### ASSIGNED TASK
Restate the entries below in full, exactly as they read, but without pictures.

### SOURCE MATERIAL
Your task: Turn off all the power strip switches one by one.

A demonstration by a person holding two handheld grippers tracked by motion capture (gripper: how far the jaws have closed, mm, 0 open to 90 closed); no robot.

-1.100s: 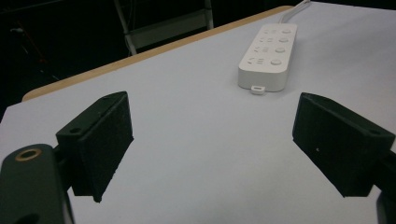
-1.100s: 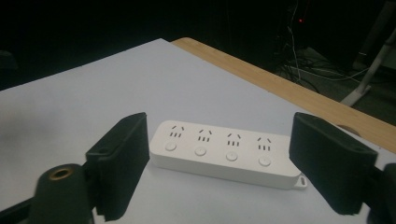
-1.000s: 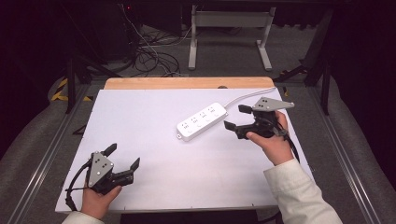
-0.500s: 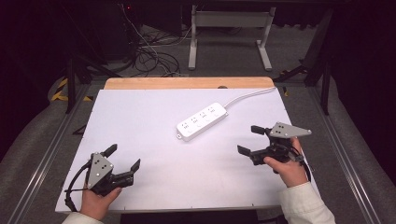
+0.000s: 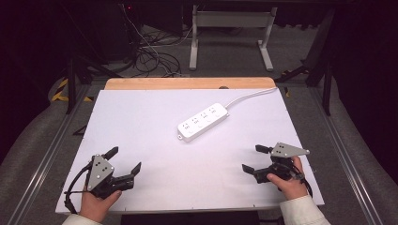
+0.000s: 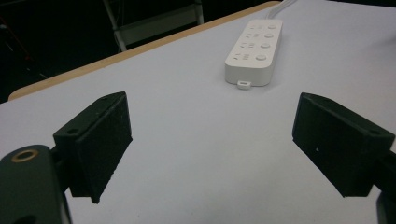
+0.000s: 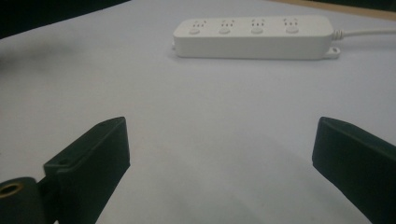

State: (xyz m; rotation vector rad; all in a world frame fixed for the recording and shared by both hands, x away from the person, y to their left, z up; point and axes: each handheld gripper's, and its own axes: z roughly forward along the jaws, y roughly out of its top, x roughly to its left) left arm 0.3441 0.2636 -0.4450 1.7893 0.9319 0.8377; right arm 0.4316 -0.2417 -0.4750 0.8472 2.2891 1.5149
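White power strip (image 5: 203,122) lies flat at the centre of the high view on the white table (image 5: 141,122), its long axis running diagonally from lower left to upper right. Its cable (image 5: 248,96) leaves the upper-right end toward the table's far edge. The left gripper (image 5: 124,161) sits at lower left, the right gripper (image 5: 255,159) at lower right, both spread wide with nothing between the jaws and well apart from the strip. The right gripper view shows four sockets, each with a round button, and a mounting tab at each end; the left gripper view sees the strip end-on at upper right.
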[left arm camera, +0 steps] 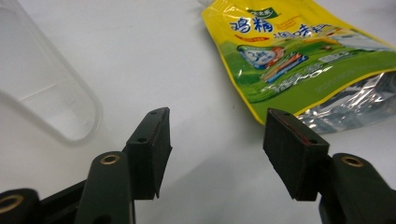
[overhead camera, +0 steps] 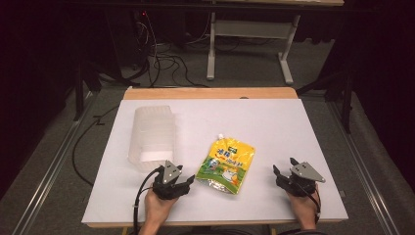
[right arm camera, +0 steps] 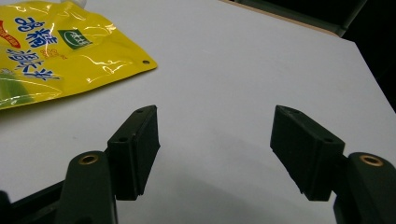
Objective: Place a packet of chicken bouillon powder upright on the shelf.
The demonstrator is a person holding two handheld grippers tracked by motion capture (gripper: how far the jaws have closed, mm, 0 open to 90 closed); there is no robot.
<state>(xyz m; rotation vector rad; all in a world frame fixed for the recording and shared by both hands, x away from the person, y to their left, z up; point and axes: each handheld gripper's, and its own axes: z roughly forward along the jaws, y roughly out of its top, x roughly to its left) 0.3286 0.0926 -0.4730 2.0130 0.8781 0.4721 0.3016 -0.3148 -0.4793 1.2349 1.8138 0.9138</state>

### EXERCISE OUTPUT
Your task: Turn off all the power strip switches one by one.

A demonstration by a person holding two handheld grippers tracked by motion capture (gripper: how far the jaws have closed, mm, 0 open to 90 closed); no robot.

-1.100s: 
-1.100s: 
-1.000s: 
-0.500s: 
+0.000s: 
+0.000s: 
+0.000s: 

State: (xyz m; rotation vector rad; all in a world frame fixed for the recording and shared by both hands, x away from the person, y to their left, z up; point and axes: each handheld gripper's, and its own axes: z roughly forward along the jaws, y roughly out of its top, x roughly to its left) left arm 0.3441 0.2636 -0.4450 1.7893 0.9319 0.8377; right arm 0.4316 -0.2417 -0.4750 0.8472 2.2891 1.5149
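White power strip (image 5: 203,122) lies flat at the centre of the high view on the white table (image 5: 141,122), its long axis running diagonally from lower left to upper right. Its cable (image 5: 248,96) leaves the upper-right end toward the table's far edge. The left gripper (image 5: 124,161) sits at lower left, the right gripper (image 5: 255,159) at lower right, both spread wide with nothing between the jaws and well apart from the strip. The right gripper view shows four sockets, each with a round button, and a mounting tab at each end; the left gripper view sees the strip end-on at upper right.
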[left arm camera, +0 steps] 
[overhead camera, +0 steps] 
[right arm camera, +0 steps] 
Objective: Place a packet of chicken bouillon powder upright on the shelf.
The demonstrator is a person holding two handheld grippers tracked by motion capture (gripper: how far the jaws have closed, mm, 0 open to 90 closed); there is no robot.
<state>(xyz m; rotation vector rad; all in a world frame fixed for the recording and shared by both hands, x away from the person, y to their left, z up; point and axes: each handheld gripper's, and its own axes: z roughly forward along the jaws, y roughly out of its top, x roughly to its left) 0.3286 0.0926 -0.4730 2.0130 0.8781 0.4721 0.3016 -0.3148 -0.4793 1.2349 1.8138 0.9138</state>

The response to the exercise is now complete.